- Directed by: René Manzor
- Written by: René Manzor
- Produced by: Daniel Champagnon; Alain Delon; Francis Lalanne;
- Starring: Alain Delon; Christine Boisson;
- Cinematography: André Diot
- Edited by: Christian Ange; Roland Baubeau;
- Music by: Jean-Félix Lalanne
- Production company: Adel Productions
- Distributed by: UGC Distribution
- Release date: 3 December 1986;
- Running time: 80 minutes
- Country: France
- Language: French

= The Passage (1986 film) =

The Passage (Le Passage) is a 1986 French supernatural thriller film written and directed by René Manzor, and starring Alain Delon.

It was a success with admissions of 1,998,983 in France.

==Plot==
Jean Diaz, a once-renowned animated film creator, lives in isolation with his son David after separating from his wife. Known for his vocal opposition to violence, Jean has long abandoned his career, drawing the attention of Death herself, who watches him from a digital realm beyond the living.

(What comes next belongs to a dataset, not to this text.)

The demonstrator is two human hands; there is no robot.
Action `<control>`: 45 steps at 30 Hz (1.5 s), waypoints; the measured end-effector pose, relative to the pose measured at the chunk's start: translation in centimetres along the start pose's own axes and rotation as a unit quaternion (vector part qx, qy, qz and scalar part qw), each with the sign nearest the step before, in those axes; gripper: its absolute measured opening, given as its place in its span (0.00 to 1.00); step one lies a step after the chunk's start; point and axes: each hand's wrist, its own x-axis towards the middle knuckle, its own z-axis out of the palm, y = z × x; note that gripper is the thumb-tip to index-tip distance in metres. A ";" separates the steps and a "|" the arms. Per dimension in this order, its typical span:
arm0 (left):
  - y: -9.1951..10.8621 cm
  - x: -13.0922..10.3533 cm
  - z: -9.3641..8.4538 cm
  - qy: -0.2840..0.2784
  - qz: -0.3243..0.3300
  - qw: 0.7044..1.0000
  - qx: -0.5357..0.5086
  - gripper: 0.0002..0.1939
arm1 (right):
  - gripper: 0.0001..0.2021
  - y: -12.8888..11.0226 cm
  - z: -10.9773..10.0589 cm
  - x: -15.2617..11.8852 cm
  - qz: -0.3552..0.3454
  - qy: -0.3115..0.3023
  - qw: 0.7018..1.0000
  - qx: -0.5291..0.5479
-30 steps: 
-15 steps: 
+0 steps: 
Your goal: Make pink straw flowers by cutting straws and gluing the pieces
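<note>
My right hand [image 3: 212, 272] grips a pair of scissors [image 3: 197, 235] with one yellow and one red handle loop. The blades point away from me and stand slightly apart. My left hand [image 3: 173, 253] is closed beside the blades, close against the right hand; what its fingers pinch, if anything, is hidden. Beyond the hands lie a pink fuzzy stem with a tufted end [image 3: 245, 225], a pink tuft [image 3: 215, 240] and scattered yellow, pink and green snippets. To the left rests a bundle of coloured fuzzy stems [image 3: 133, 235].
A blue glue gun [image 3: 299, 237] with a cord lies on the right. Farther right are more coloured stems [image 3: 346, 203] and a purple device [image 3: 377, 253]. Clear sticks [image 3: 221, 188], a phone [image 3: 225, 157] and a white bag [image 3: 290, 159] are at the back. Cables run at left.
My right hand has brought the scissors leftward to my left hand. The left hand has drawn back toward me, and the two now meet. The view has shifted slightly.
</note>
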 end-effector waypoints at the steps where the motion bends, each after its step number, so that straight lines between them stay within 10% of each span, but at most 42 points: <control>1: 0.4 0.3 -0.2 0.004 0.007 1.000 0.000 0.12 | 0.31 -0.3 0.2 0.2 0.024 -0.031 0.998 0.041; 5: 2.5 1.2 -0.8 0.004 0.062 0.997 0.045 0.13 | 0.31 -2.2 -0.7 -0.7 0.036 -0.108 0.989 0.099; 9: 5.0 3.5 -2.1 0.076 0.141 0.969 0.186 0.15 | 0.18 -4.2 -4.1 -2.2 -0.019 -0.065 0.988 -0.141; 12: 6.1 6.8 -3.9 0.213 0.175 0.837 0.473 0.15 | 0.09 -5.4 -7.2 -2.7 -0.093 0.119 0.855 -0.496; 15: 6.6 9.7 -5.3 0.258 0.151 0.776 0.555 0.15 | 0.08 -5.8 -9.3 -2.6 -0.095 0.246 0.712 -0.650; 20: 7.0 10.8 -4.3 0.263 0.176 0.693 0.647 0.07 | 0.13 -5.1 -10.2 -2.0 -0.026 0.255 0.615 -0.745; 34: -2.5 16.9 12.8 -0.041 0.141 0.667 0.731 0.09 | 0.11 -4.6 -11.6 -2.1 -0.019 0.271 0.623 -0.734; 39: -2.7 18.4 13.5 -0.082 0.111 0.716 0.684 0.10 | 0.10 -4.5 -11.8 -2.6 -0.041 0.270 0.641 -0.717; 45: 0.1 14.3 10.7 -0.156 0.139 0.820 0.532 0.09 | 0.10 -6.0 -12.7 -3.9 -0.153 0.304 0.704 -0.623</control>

After a fatal car crash orchestrated by Death, Jean dies while David falls into a coma. Death offers Jean a deal: finish a violent animated film he abandoned years ago, and David will be revived. Jean agrees, sacrificing a hand in the process. As he works, he discovers Death’s true plan—to use his film to destroy humanity.

Jean rebels, escapes Death’s domain, and fights to save his son, who senses his father's imprisonment. When Death breaks the pact and kidnaps David, Jean confronts her, severs her hand with her own scythe, destroys her system, and rescues David. The two reunite on a beach in the world of the living, while Death watches, powerless.

The film closes with Jean’s voice: “If you think of me as strongly as I think of you, then I’m sure, David, we’ll meet again.”

== Cast ==
- Alain Delon as Jean Diaz
- Christine Boisson as Catherine Diaz
- Jean-Luc Moreau as Patrick
- Alain Musy as David Diaz
- Alberto Lomeo as Le chirurgien (“The surgeon”)
- Jean-Pierre Levasseur as L'anesthésiste (“The anesthetist”)
- Daniel Emilfork as La Mort (“Death”; uncredited)
==Release==
When the film was screened on French television on TF1 in 1988 it received the highest primetime rating for the year with a 37% rating and 59% share of the audience.